TASK ITEM
Shown below is a listing with pictures; reproduce exactly, and only, the lines between the ones containing "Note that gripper" and "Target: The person", inclusive, leaving the pictures out.

AVAILABLE DATA
--- START ---

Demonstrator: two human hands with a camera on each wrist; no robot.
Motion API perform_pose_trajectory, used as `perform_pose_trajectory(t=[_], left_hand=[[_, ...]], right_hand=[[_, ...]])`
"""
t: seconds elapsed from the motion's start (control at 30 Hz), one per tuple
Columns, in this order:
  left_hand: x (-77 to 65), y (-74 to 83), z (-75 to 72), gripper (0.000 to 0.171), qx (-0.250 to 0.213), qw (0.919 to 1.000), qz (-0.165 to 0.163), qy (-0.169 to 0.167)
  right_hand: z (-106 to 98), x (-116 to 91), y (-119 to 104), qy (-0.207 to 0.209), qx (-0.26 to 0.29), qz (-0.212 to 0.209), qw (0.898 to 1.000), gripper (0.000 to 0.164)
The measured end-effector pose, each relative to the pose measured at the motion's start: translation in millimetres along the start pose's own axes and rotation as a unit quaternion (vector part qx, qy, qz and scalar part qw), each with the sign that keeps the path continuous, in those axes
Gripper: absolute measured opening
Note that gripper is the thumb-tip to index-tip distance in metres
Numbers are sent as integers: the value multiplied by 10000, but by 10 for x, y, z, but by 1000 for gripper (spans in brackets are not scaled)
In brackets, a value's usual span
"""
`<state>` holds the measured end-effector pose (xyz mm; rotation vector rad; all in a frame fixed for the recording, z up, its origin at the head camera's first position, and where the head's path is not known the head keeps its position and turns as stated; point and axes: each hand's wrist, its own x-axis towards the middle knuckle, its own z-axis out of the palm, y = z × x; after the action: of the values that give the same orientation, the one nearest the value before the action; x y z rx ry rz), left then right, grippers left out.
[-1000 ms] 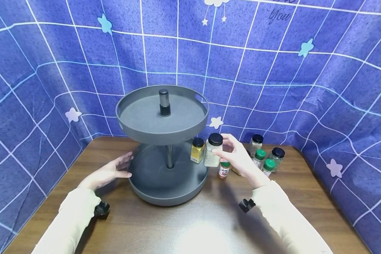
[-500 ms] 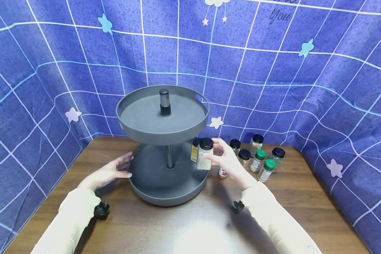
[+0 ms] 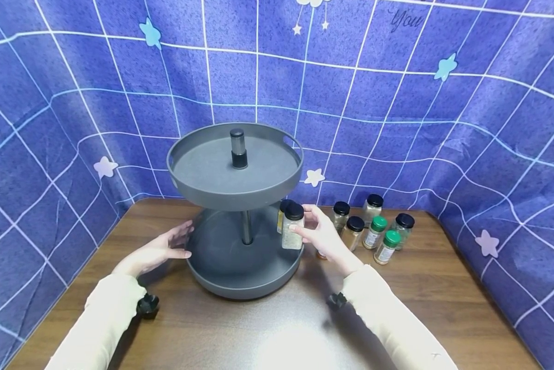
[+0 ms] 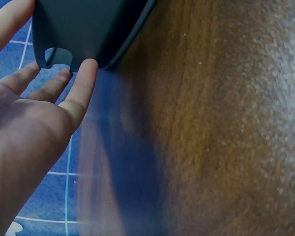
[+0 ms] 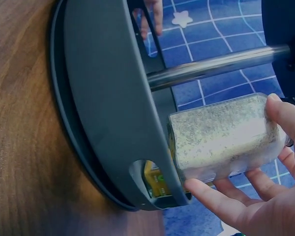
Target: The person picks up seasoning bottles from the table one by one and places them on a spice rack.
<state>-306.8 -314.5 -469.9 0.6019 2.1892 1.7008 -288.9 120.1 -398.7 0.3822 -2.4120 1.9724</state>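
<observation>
My right hand [image 3: 323,239] pinches a clear spice jar [image 3: 292,235] with a black lid and pale, speckled contents. The jar stands nearly upright at the right rim of the two-tier turntable's lower tray [image 3: 240,270]. In the right wrist view, the jar's base [image 5: 173,140] overlaps the tray's wall. Behind it, mostly covered, is a yellow spice jar [image 3: 280,221] with a black lid, on the lower tray; its label shows through the wall's cutout. My left hand [image 3: 156,252] touches the lower tray's left side with fingers extended, the fingertips [image 4: 88,66] right at the wall's cutout.
The grey upper tray [image 3: 237,198] sits on a metal post [image 3: 246,228] above the lower one. On the wooden table [image 3: 203,334], right of my right hand, stand several spice jars, including a green-lidded jar [image 3: 385,249] and a black-lidded jar [image 3: 352,234]. A blue curtain [image 3: 350,77] hangs behind.
My right hand has carried the clear jar leftward and slightly down to the lower tray's rim, covering more of the yellow jar. Jars on the right have come into view. The left hand stays put.
</observation>
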Motion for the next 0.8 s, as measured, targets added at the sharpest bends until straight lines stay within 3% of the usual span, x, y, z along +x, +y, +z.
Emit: perform_pose_trajectory(t=[0.5,0.8], left_hand=[[5,-8,2,92,60,10000,-28,8],[-5,21,10,92,92,9999,-33,38]], right_hand=[[3,26,166,164,-513,-308,9981,50],[54,31,249,395,-1130,-631,9908,48]])
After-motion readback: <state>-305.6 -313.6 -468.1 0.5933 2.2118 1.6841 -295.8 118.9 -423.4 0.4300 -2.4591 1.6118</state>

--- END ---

EXERCISE SOLUTION
Note that gripper is the thumb-tip to index-tip distance in metres
Numbers are sent as integers: the value multiplied by 10000, but by 10 for x, y, z, but by 1000 for gripper (spans in brackets are not scaled)
In brackets, a value's usual span
"""
`<state>` holds the measured end-effector pose (xyz mm; rotation vector rad; all in a frame fixed for the recording, z up, its origin at the head camera's first position, and where the head's path is not known the head keeps its position and turns as stated; point and axes: each hand's wrist, its own x-axis towards the middle knuckle, its own z-axis out of the palm, y = z × x; after the action: of the values that give the same orientation, the one nearest the value before the action; x y z rx ry rz), left then right, grippers left out.
[-1000 ms] 
[-500 ms] 
[+0 ms] 
[+0 ms] 
[+0 ms] 
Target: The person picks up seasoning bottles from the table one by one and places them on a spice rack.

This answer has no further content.